Le constructeur de wagons de fret Arbel Fauvet Rail (AFR), basé à Douai, qui vient de clore un exercice 2004 extrêmement difficile, avec 220 wagons produits pour un chiffre d'affaires de 25 millions d'euros seulement, contre 38 millions l'année précédente, mise sur un retour à l'équilibre
d'exploitation en 2006, un an plus tôt que prévu. Après 14 millions d'euros de pertes en 2003, le déficit de l'an dernier reste très élevé, à plus de 10 millions, mais reflète plus une situation révolue que la réalité présente, selon le PDG Christian Tellier.
Il inclut notamment une provision très importante pour un plan social portant sur la suppression de 100 emplois - il restera 281 salariés fin
décembre - mais aussi l'impact négatif de la flambée des cours de l'acier.

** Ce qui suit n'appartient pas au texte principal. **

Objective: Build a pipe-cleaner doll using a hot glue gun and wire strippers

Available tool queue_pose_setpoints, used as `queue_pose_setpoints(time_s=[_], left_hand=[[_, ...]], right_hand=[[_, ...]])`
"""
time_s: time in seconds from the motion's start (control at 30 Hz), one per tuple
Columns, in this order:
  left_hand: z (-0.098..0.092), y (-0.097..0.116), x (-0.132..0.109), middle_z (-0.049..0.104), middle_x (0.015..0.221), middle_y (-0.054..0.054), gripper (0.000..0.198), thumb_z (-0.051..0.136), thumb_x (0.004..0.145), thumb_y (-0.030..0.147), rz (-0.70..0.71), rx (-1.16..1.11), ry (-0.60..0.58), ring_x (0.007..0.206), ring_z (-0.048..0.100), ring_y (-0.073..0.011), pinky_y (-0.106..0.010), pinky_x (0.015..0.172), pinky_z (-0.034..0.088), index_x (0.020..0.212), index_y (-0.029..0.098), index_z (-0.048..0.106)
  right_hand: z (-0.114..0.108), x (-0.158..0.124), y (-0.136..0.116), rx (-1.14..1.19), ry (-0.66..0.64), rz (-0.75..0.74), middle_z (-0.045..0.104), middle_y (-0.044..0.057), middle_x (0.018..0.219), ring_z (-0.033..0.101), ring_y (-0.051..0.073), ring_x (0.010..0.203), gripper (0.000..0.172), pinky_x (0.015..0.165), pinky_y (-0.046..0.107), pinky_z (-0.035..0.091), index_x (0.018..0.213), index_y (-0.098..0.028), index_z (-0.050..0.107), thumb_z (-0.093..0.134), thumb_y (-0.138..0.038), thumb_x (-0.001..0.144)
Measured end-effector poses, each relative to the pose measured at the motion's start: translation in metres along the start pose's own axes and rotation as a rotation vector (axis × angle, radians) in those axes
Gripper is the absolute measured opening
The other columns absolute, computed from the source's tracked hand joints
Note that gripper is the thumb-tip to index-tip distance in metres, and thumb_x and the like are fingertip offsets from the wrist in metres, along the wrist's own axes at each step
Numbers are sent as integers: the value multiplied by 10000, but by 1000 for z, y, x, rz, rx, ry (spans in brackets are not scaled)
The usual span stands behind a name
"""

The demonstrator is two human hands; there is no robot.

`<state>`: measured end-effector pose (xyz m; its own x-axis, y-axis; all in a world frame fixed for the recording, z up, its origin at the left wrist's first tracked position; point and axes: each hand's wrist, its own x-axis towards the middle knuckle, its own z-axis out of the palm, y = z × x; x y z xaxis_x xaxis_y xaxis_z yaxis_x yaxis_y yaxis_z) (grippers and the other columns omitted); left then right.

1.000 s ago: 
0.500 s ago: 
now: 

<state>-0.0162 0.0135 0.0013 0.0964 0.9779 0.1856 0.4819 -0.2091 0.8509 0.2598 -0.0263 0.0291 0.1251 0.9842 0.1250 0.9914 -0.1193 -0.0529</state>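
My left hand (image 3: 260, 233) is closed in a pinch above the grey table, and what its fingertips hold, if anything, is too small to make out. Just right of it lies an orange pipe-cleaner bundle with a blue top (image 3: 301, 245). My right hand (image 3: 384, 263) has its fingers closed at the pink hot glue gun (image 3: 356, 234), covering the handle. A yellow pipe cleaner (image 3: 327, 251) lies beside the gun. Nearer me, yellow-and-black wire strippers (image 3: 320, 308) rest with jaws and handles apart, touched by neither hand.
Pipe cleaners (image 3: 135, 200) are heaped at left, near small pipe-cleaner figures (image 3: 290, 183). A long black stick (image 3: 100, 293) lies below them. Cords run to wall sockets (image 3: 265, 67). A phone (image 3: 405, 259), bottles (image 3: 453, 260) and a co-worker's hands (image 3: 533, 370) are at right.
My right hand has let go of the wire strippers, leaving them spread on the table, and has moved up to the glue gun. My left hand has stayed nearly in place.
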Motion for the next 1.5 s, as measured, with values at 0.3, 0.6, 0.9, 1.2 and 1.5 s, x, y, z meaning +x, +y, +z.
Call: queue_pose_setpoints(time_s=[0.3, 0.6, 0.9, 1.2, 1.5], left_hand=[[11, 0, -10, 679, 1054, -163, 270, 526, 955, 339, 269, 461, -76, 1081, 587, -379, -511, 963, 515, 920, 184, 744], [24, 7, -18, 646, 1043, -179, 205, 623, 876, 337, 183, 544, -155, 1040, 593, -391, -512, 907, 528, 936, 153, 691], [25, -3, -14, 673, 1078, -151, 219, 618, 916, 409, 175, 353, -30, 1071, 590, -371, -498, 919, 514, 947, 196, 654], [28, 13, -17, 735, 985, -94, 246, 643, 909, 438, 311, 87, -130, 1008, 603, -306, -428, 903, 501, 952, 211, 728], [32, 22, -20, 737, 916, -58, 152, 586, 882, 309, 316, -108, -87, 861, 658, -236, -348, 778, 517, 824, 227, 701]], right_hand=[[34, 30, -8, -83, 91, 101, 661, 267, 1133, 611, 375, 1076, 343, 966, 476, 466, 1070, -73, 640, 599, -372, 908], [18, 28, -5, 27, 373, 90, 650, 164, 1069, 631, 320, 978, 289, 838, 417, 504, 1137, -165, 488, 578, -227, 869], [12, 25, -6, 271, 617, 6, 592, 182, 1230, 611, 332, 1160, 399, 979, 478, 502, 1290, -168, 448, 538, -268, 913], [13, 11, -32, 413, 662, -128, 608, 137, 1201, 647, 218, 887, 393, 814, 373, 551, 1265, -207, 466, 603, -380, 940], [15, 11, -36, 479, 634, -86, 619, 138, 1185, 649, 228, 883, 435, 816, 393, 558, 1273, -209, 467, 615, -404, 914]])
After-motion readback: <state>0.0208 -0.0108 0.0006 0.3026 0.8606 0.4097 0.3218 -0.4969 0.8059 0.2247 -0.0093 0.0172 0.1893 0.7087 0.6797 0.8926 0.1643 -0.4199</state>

Les pertes devraient être réduites cette année autour de 1,5 à 2 millions d'euros, sur un chiffre d'affaires doublé, de l'ordre de 56 millions d'euros, pour un objectif de 680 wagons. Les efforts de l'entreprise en termes d'innovation (des wagons plus légers, plus adaptés aux besoins des clients), de services, d'achats et d'organisation portent leurs fruits. AFR vient d'engranger depuis avril pour environ 20 millions d'euros de commandes comprenant 85 wagons de gaz et 52 options pour le compte de Totalgaz France, et 100 wagons immatriculés DB (Deutsche Bahn), une première qui pourrait constituer une porte d'entrée pour le marché allemand. « Sans confiance, nous n'aurions pas signé un contrat de 8 millions d'euros, alors que nous avions une offre intéressante de la Pologne », indique aux « Echos » Philippe Millet, président de la société du même nom, loueur exclusif pour Totalgaz.

Lancement d'un prototype

En parallèle, la société poursuit ses efforts dans le ferroutage avec le lancement en octobre d'un prototype de wagon polyvalent capable d'embarquer n'importe quel type de remorque. L'investissement de 3 millions d'euros est cofinancé à 50 % par les fonds Feder. Un second prototype dérivé de l'expérience d'AFR avec Eurotunnel est également en développement en lien avec l'association « Route roulante », pour un investissement de 1,8 million. A terme, le PDG estime que le marché européen représentera 300 wagons de ferroutage par an, dont il espère prendre 50 %.